Jorge Manuel Lopes

Um romântico nas barricadas


Crítica musical, por Jorge Manuel Lopes.

A última década britânica teve uma sucessão de deploráveis governos do Partido Conservador, o haraquíri do Brexit, tumultos em cidades. É este o combustível que alimenta “Blind on a galloping horse” (Heavenly), álbum assinado por David Holmes ft. Raven Violet. Holmes é o compositor, multi-instrumentista e produtor da Irlanda do Norte que começou nas pistas de dança antes de enveredar por uma frutuosa carreira em bandas sonoras para cinema e televisão. Violet canta, é sua afilhada e tem presente e futuro para dar e vender.

No primeiro álbum de material desalinhado de imagens desde 2008, David Holmes engendra canções densas, um nevoeiro artificial que invade as sinapses. São vagas sucessivas de sintetizadores e caixas de ritmos analógicos que encontram em Raven Violet uma voz como um aviso melodioso, simultaneamente cansado e esperançoso, sumido e a um passo do motim. Várias canções trazem para o presente as catedrais sónicas do shoegaze da fronteira entre os anos 1980 e 1990. A doçura de “Emotionally clear”, por exemplo, respira ar idêntico ao do quarteto inglês Lush. Mas não é via única: “Agitprop 13” é jazz que se perdeu nas redondezas do Lough Neagh; sonâmbula, “Love in the upside down” traz batidas dançáveis e psicadélicas, traz transe.

Os títulos dos 14 temas autoexplicam-se e explicam o ambiente do álbum. “When people are occupied resistance is justified”, “Hope is the last thing to die”, “Tyranny of the talentless”. Revolta e ânimo.

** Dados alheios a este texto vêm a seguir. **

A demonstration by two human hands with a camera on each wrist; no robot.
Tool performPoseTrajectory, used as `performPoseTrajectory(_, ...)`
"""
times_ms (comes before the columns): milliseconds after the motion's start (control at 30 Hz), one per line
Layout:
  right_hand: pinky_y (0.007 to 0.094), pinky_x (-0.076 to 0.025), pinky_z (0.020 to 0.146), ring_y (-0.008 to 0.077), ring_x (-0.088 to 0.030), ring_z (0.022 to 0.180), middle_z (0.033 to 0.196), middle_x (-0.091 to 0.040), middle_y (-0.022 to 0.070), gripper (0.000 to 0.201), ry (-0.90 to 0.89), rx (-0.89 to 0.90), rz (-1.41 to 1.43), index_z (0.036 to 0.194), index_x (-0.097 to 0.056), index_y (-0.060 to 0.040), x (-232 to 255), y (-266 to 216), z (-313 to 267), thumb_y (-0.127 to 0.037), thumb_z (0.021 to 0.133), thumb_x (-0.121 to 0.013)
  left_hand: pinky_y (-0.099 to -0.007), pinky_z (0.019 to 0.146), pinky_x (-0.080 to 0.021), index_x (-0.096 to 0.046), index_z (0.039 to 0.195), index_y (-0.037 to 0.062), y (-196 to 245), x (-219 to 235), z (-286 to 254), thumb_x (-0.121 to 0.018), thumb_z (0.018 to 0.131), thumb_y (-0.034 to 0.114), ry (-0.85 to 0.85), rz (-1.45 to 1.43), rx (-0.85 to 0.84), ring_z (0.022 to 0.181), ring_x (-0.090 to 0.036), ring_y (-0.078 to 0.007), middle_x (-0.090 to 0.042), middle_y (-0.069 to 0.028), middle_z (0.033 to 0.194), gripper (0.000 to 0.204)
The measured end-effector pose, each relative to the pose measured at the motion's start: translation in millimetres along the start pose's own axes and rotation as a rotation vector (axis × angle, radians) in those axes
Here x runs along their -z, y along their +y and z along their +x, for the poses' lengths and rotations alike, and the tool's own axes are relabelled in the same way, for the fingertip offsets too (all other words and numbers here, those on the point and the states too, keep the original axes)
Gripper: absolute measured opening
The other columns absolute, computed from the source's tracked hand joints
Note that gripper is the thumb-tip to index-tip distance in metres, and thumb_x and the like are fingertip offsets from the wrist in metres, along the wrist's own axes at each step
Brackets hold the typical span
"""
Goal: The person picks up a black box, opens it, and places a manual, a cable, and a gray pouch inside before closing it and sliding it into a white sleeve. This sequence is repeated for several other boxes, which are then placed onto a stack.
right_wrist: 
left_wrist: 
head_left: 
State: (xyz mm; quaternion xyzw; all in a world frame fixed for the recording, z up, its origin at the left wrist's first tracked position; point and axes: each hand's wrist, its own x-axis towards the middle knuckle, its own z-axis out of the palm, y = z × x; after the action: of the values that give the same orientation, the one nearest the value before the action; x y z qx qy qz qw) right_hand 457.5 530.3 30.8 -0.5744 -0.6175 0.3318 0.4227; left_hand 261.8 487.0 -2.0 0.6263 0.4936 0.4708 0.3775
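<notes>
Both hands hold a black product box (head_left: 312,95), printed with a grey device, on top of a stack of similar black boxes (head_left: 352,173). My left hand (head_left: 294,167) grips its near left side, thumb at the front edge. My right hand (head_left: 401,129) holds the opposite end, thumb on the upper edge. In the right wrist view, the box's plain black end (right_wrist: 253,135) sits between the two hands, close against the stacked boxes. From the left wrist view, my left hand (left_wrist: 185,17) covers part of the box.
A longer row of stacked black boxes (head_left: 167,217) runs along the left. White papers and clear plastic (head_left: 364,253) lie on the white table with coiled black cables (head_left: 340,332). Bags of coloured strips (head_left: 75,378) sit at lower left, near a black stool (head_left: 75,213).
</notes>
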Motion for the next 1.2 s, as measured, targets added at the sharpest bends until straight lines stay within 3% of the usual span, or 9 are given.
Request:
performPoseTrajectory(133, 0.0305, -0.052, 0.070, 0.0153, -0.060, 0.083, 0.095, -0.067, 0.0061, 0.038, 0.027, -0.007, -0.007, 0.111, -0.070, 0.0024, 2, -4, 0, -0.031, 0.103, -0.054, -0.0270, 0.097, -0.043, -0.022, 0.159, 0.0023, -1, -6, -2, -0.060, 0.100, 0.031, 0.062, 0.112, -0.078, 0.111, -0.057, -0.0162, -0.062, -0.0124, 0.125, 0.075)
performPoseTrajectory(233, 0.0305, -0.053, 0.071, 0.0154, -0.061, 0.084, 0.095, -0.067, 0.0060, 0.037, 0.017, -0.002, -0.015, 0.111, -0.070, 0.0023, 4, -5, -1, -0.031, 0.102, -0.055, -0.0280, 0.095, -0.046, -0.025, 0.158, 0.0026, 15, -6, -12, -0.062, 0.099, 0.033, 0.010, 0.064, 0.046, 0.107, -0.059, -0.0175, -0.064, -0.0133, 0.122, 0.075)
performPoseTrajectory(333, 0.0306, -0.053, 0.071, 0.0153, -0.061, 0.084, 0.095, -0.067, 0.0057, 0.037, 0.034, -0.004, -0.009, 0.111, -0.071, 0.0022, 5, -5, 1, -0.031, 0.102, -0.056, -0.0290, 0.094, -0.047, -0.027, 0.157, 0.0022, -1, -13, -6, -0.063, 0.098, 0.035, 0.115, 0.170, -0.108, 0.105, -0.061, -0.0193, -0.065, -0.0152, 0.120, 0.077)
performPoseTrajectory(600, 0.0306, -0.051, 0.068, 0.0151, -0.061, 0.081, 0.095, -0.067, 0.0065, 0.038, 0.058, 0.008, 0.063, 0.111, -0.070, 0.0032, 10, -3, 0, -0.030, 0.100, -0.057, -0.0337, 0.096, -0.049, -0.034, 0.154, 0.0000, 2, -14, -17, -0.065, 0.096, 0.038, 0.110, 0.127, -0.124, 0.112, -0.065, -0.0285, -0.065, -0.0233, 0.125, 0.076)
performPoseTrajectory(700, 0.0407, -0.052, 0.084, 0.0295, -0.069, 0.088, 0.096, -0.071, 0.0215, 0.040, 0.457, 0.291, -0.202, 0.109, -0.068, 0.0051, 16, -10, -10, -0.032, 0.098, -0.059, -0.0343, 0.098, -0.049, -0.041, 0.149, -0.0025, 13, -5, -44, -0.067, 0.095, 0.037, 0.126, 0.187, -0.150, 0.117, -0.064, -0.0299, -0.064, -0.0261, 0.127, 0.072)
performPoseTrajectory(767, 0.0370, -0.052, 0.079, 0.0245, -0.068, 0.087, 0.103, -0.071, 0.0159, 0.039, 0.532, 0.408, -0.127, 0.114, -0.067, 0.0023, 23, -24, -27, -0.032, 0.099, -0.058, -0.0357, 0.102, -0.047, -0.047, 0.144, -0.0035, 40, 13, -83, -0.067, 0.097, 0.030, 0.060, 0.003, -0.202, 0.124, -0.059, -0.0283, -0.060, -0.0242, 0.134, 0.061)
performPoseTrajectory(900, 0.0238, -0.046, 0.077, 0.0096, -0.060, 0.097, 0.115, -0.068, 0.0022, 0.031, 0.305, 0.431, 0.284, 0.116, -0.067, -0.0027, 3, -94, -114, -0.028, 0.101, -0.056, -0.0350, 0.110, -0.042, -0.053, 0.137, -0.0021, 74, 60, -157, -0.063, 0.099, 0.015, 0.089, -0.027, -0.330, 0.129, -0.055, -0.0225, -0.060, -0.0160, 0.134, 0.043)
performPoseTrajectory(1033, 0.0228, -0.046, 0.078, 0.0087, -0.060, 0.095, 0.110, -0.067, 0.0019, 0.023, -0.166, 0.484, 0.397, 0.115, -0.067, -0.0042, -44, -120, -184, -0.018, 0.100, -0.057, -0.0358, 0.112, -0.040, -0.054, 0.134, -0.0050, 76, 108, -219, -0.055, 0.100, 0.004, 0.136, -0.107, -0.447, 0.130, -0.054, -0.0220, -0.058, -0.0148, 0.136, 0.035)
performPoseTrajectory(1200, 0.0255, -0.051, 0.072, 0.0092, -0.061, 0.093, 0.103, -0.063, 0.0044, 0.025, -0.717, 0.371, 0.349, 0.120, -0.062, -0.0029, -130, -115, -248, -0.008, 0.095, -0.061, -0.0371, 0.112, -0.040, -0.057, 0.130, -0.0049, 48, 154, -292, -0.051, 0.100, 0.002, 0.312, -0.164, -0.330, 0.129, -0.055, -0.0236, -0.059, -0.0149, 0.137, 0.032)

Há faixas com relatos de refugiados ucranianos e afegãos em Belfast, e de um condutor de ambulâncias palestiniano. “It’s over, if we run out of love”, majestática, é ao que soaria uma candidatura conjunta dos My Bloody Valentine e Ladytron ao Festival da Eurovisão, o palco decorado com arco-íris e pneus em chamas.

Autor e orquestrador de alicerces eletrónicos, na encruzilhada do rock’n’roll com a synthpop, de uma espantosa habilidade para pintar amplos frescos sonoros fervilhantes de pormenores, David Holmes pertence a uma espécie que planta romantismo nas barricadas. Que se aflija por muitos e bons anos.